Ryan Calls PPACA a “Fiscal Train Wreck”

January 6, 2010 (PLANSPONSOR.com) – The Congressional Budget Office (CBO) may think repealing health care reform would cost billions, but a prominent Republican says it’s a “fiscal train wreck.”

Congressman Paul Ryan (R-Wisconsin), Chairman of the House of Representatives Committee on the Budget, took issue with claims about the costs of the Patient Protection and Affordable Care Act (PPACA), including numbers produced by the CBO.  The CBO prepared a letter to new Speaker of the House John Boehner (R-Ohio), asserting that repealing the health care legislation would widen the federal budget deficit over the period 2012 through 2019 (see CBO: Repealing Health Care Law Would Increase Federal Deficits).  The non-partisan agency said it was providing a preliminary analysis because Congressional deliberations on H.R. 2, the Repealing the Job-Killing Health Care Law Act, could begin very soon (see GOP Announces Plans to Repeal Health Care Law).    

However, Ryan said that those claims of deficit reduction don’t accurately assess the actual costs of the legislation.  In a press release, he said that while the CBO “must score what is put in front of it,” he also noted that “once these gimmicks are accounted for, the bill would add over $700 billion in red ink over the next decade, as health-care costs send the debt spiraling out of control”.

According to Ryan, the score double-counts $521 billion from Social Security payroll taxes, CLASS Act premiums, and Medicare cuts, and “strips a costly doc-fix provision that was included in initial score”.  Moreover, Ryan noted that the scoring “measures 10 years of revenues to offset 6 years of new spending”.

Ryan noted that claims of deficit reduction often cite figures from the Congressional Budget Office, which reported last year that despite $2.6 trillion in new spending, the legislation as written would reduce deficits by $143 billion over ten years (see http://www.cbo.gov/ftpdocs/113xx/doc11379/AmendReconProp.pdf). 

However, he noted that the CBO score “did not include the cost of setting up and administering the massive overhaul, including the cost of hiring new health-care bureaucrats to run the new spending programs, as well as thousands of IRS agents to enforce the new mandates,” and that accounting for these discretionary appropriations would add $115 billion to the bill’s ten-year cost, “all but wiping out its alleged “savings.”

Ryan also noted that the new law “double-counts” an estimated $521 billion in alleged offsets; that Social Security will receive an additional $53 billion in higher payroll tax revenue as a result of the new law – and that, “rather than setting aside this revenue for promised Social Security benefits, the bill spends it on new subsidies” (see http://www.cbo.gov/ftpdocs/113xx/doc11355/hr4872.pdf).  

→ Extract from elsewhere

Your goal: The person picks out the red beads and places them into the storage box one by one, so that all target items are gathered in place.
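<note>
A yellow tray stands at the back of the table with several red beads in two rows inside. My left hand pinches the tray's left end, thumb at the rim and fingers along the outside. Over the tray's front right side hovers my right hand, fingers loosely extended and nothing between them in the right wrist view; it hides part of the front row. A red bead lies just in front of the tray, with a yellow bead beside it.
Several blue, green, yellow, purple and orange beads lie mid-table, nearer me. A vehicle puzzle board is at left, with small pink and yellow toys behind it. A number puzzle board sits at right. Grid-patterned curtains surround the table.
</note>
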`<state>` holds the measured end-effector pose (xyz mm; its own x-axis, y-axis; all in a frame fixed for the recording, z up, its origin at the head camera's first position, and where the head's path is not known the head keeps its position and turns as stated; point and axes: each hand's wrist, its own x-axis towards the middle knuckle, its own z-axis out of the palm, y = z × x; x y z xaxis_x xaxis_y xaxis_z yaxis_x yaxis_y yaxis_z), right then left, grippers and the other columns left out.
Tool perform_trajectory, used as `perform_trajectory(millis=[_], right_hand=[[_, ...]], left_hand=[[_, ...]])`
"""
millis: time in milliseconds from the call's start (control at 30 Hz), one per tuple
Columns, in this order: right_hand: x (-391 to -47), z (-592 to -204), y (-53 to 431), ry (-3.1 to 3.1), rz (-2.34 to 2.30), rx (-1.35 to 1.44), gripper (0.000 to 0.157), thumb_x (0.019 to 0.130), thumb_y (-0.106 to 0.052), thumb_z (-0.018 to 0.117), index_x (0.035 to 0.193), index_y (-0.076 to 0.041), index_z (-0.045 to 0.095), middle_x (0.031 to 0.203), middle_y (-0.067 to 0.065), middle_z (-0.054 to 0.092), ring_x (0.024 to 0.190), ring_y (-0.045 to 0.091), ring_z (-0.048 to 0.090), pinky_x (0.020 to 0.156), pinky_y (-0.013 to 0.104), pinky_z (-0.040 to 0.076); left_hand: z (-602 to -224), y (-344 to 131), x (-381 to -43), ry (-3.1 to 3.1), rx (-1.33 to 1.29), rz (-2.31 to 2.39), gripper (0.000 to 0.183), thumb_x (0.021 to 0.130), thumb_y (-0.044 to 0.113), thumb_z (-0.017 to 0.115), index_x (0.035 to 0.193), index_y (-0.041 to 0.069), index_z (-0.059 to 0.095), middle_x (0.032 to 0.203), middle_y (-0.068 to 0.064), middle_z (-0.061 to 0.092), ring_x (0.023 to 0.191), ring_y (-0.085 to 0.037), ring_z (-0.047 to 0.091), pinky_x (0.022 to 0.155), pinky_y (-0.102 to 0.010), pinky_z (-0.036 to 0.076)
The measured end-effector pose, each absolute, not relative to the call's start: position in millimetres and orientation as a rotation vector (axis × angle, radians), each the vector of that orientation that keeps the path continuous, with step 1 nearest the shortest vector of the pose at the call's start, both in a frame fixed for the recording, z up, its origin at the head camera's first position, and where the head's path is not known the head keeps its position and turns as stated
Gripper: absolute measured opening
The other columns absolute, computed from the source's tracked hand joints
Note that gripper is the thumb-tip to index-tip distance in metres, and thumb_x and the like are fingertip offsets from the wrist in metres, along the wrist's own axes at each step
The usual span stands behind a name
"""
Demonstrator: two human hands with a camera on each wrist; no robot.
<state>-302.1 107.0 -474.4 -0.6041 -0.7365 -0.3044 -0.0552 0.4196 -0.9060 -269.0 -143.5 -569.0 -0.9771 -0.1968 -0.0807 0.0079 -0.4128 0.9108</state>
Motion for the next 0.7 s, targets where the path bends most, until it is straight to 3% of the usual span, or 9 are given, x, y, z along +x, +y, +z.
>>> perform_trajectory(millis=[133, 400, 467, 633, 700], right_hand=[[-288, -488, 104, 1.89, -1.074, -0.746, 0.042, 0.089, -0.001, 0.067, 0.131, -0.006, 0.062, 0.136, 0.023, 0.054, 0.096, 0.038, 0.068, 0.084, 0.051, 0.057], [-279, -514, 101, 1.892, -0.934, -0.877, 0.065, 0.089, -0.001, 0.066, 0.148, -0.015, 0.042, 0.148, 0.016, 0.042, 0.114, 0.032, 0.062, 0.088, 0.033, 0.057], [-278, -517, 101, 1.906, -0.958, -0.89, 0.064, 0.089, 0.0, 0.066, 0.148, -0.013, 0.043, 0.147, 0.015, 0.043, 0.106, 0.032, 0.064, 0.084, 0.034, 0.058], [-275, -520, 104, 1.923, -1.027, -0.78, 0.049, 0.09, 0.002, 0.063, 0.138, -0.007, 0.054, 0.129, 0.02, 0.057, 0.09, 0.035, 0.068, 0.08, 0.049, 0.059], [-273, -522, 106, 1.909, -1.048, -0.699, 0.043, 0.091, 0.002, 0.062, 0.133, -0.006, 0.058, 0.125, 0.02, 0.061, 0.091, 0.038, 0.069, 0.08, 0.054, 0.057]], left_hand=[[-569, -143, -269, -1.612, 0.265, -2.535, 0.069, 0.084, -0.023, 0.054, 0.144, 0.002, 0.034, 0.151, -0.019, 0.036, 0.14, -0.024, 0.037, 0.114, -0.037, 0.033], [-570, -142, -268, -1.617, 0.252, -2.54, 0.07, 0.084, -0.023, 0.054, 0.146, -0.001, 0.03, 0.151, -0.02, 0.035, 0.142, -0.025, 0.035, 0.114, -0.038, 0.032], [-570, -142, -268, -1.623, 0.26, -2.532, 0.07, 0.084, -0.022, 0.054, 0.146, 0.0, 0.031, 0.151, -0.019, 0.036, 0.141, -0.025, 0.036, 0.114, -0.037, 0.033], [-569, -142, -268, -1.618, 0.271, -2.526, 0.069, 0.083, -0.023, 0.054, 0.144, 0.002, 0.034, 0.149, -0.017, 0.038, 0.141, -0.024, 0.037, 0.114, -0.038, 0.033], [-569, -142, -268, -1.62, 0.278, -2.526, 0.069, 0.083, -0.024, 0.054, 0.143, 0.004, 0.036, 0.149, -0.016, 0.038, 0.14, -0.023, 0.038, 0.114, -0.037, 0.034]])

He noted that while the health care legislation originally included the “doc fix” that CBO estimated would add $208 billion to the bill’s score, “Democrats removed this provision to lower the bill’s CBO score, but promised doctors that they would enact the fix later, and did in fact pass a short-term prevention of cuts to physician payments last year, adding to the deficit”.

As a result, Ryan said “Add it up – $115 billion in discretionary costs, plus $521 billion in double-counting, plus $208 billion for a long-term doc fix (minus the $143 billion of claimed savings) – and the law would add $701 billion to the deficit over the next ten years”.

Beyond the 10-year period in question, Ryan cautioned that “the law creates a brand new open-ended health care entitlement that will – unless repealed – exacerbate the spiraling cost of health care, explode our deficit and debt, and forever alter the relationship between the government and the American people”.